Keegan P. Russ doesn’t say much — he never has. He’s the kind of man who lets silence do the talking, the kind who moves through a mission like smoke: unseen, efficient, lethal. When Task Force 141 absorbed him into their ranks, no one asked too many questions. They just knew he got the job done.
Price values his discipline. Ghost respects his precision. Soap tries to get a laugh out of him now and then — mostly fails. Gaz keeps it professional. None of them suspect a thing.
Because no one knows that you and Keegan are married.
It’s not exactly forbidden — just private. Classified, like everything else about him. You both decided early on to keep it that way. Separate bunks, separate cover stories, no glances across the briefing room, no lingering touches in the field. To the rest of the Task Force, you’re just teammates who happen to work well together.
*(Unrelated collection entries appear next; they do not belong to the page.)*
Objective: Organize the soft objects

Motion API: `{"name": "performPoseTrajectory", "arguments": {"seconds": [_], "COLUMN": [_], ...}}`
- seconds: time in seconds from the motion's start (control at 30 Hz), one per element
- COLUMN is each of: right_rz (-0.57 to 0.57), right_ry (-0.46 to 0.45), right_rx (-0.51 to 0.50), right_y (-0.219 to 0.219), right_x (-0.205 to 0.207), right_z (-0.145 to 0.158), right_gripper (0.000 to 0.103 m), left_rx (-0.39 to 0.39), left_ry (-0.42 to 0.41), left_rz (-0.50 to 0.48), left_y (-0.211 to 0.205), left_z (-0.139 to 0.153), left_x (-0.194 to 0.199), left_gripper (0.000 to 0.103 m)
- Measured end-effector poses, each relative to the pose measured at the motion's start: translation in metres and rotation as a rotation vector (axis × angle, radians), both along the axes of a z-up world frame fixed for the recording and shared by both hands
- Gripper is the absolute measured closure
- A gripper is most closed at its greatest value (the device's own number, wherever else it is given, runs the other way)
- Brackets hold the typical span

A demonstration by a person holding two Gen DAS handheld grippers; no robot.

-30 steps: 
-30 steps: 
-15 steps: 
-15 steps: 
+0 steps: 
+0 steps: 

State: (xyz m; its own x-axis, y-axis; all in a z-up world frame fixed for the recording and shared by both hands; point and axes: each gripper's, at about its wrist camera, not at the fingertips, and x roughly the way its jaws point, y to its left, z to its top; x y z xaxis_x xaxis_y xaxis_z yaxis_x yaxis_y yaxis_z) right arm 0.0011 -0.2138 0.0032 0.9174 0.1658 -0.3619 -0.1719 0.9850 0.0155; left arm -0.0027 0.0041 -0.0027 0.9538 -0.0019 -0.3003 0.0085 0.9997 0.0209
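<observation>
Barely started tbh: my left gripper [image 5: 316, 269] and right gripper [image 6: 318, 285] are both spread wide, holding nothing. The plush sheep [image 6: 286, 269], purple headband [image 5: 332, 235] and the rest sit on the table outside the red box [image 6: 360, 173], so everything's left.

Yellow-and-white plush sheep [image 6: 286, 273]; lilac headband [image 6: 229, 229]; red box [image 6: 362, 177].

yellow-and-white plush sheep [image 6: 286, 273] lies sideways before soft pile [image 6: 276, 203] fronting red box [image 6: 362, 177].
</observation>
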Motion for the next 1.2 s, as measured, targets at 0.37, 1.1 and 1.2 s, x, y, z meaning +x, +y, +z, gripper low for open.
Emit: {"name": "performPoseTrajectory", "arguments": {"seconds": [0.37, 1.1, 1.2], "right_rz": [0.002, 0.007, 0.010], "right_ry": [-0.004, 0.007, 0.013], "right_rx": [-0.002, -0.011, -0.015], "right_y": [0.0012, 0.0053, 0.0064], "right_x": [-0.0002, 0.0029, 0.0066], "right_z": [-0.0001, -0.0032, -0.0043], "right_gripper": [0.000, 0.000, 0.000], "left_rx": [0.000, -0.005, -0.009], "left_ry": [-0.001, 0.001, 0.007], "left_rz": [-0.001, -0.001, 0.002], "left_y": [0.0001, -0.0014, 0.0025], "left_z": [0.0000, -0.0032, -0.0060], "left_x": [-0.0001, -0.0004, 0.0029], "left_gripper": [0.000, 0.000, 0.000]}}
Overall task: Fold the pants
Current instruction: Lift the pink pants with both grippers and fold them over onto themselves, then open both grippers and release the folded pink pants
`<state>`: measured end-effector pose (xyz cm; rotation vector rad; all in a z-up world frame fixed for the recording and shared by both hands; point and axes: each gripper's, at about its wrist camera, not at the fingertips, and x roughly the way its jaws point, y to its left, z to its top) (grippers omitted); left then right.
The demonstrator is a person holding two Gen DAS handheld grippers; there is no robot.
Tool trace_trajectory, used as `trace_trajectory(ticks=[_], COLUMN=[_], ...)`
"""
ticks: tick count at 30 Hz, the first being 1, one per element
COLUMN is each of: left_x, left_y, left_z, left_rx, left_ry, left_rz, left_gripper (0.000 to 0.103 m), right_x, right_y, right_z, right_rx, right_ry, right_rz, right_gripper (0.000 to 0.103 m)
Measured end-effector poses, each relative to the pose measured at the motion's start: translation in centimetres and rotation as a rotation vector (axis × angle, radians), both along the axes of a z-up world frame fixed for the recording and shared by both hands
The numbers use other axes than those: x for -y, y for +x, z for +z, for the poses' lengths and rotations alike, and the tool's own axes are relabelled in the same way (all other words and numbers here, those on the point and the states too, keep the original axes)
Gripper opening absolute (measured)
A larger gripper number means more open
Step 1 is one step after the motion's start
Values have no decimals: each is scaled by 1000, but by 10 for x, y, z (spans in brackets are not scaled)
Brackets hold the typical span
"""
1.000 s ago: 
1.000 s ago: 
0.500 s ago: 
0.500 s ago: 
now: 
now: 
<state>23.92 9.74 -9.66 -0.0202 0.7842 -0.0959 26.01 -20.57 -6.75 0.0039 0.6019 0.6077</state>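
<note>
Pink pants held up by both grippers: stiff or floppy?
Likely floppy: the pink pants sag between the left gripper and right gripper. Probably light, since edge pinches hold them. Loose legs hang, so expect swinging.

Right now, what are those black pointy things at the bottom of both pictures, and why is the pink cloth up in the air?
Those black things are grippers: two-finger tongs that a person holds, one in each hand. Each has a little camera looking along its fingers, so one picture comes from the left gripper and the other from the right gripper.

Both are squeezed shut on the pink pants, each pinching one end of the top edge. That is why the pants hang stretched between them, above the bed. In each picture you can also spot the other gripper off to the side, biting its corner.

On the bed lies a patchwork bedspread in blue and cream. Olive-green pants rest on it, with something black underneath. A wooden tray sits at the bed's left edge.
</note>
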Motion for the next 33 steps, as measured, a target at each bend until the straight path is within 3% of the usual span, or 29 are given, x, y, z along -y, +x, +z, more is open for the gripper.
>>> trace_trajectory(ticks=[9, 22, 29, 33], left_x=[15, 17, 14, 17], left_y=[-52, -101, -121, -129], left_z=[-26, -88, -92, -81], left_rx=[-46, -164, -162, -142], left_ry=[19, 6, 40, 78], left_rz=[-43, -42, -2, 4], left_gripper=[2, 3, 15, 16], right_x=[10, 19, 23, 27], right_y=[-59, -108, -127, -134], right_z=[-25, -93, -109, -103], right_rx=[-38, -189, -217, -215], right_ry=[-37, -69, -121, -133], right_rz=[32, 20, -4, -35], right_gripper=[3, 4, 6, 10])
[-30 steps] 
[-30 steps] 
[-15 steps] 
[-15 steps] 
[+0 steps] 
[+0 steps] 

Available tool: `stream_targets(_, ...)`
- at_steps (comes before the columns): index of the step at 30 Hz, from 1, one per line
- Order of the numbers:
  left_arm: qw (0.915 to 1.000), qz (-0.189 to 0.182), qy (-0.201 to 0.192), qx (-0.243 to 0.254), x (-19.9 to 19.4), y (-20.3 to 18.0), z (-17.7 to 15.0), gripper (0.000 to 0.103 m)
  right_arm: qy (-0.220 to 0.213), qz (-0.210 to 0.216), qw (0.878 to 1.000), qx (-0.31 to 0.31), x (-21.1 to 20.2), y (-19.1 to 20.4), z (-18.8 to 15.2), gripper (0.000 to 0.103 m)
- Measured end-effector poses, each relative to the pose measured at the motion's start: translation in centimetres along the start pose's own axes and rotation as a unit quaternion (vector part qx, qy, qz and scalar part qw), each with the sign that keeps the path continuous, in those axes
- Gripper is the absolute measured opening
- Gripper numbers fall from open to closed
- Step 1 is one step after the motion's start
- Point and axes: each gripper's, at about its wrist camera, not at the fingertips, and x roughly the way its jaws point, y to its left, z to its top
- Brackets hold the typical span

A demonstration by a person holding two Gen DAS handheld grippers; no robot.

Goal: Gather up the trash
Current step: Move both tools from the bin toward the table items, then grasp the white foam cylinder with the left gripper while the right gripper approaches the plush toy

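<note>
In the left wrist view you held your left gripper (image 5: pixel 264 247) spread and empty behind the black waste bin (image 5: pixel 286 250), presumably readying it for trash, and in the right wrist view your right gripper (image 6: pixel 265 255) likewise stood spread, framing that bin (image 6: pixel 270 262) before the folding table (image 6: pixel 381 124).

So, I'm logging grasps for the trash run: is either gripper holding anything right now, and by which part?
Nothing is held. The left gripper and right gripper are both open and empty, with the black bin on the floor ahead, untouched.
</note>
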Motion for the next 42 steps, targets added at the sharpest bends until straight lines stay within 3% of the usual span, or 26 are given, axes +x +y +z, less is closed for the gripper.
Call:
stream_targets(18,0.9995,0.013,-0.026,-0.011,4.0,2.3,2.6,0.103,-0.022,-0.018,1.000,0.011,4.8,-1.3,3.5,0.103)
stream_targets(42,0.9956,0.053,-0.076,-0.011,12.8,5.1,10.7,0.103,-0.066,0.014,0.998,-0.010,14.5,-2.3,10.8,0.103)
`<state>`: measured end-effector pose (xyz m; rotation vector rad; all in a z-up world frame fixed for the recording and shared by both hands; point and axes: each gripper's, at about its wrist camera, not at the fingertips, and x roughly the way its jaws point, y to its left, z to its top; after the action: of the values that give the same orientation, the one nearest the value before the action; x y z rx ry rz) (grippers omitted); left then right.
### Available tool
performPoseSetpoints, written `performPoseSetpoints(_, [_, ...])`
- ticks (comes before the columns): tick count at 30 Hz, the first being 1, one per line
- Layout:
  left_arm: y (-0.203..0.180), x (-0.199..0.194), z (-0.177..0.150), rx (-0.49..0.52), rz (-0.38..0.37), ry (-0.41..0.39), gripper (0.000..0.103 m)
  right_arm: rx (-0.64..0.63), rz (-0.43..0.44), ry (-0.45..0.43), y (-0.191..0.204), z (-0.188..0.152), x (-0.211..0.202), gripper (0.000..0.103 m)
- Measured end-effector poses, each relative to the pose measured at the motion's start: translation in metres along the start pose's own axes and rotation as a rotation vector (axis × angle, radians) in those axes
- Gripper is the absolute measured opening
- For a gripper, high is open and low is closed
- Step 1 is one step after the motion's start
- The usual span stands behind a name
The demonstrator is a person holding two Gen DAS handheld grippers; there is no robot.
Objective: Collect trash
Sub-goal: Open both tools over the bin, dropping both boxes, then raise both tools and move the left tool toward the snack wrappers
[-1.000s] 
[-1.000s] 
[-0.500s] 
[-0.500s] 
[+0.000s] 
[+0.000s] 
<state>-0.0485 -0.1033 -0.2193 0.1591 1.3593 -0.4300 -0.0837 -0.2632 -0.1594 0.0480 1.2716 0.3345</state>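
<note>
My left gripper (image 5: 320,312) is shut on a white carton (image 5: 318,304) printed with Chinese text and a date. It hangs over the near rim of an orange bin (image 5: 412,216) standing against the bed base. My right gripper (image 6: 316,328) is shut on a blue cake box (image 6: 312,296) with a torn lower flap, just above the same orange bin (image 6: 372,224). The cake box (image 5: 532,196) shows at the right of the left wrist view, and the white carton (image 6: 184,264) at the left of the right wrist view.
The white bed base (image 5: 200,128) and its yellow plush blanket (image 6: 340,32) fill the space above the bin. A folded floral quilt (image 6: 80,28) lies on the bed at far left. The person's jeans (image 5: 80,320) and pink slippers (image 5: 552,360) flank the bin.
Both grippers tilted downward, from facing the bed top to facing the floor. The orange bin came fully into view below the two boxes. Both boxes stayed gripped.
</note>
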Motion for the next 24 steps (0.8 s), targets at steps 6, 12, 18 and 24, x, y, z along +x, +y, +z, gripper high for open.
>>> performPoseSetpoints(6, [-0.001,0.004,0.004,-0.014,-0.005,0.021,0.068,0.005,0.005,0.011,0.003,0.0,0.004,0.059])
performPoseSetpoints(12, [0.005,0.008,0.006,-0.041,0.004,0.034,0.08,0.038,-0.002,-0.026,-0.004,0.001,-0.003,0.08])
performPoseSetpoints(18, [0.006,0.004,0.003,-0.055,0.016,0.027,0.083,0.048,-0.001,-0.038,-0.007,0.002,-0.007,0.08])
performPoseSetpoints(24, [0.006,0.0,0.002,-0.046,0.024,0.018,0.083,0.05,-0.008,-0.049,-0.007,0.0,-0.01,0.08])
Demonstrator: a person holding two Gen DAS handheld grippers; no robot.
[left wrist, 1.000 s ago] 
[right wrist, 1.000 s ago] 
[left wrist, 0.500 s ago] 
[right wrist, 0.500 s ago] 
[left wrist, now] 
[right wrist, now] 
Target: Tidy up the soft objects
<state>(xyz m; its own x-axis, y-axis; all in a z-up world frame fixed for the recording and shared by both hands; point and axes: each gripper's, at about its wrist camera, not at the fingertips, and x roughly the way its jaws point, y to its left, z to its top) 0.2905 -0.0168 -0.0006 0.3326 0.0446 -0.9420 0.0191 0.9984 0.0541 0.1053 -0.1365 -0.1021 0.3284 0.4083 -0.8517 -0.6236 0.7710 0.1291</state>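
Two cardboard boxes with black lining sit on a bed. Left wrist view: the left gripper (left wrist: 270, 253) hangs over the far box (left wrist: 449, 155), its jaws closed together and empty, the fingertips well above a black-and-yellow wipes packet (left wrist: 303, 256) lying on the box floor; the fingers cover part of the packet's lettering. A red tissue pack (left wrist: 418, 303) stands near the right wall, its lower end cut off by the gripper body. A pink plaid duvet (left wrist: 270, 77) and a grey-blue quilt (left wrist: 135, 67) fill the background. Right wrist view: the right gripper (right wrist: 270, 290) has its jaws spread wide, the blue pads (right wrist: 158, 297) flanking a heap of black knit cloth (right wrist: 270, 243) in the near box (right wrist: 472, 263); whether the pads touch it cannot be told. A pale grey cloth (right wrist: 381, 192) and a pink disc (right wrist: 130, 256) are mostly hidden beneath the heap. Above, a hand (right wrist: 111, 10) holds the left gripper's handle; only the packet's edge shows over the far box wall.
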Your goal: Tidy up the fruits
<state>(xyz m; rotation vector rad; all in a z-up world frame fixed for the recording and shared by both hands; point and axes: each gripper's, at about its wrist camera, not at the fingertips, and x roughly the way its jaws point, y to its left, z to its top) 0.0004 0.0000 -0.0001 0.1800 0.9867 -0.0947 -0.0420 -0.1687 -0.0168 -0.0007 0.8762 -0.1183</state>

But when the gear’s off and the mission’s over, that silence turns into something different. In the dim light of your shared quarters, the walls finally drop. The stoic recon specialist becomes the man who checks your pulse when you flinch in your sleep, who brushes the dirt from your hands after a long day, who pulls you close in the dark with a quiet, “You did good today.”
You’ve both kept it quiet for months, running ops under the same command, your wedding rings tucked beneath your dog tags. It’s worked — until now.
A comment from Soap, a suspicious look from Ghost, the wrong name almost slipping from your lips mid-briefing — it’s all starting to line up.
Later that night, Keegan finds you in the armory, voice low and controlled. “Think Price is starting to piece it together,” he mutters, adjusting his gloves. Then he looks at you, eyes steady under the shadow of his hood. “Doesn’t matter. Let ‘em talk. You’re my priority — always have been.”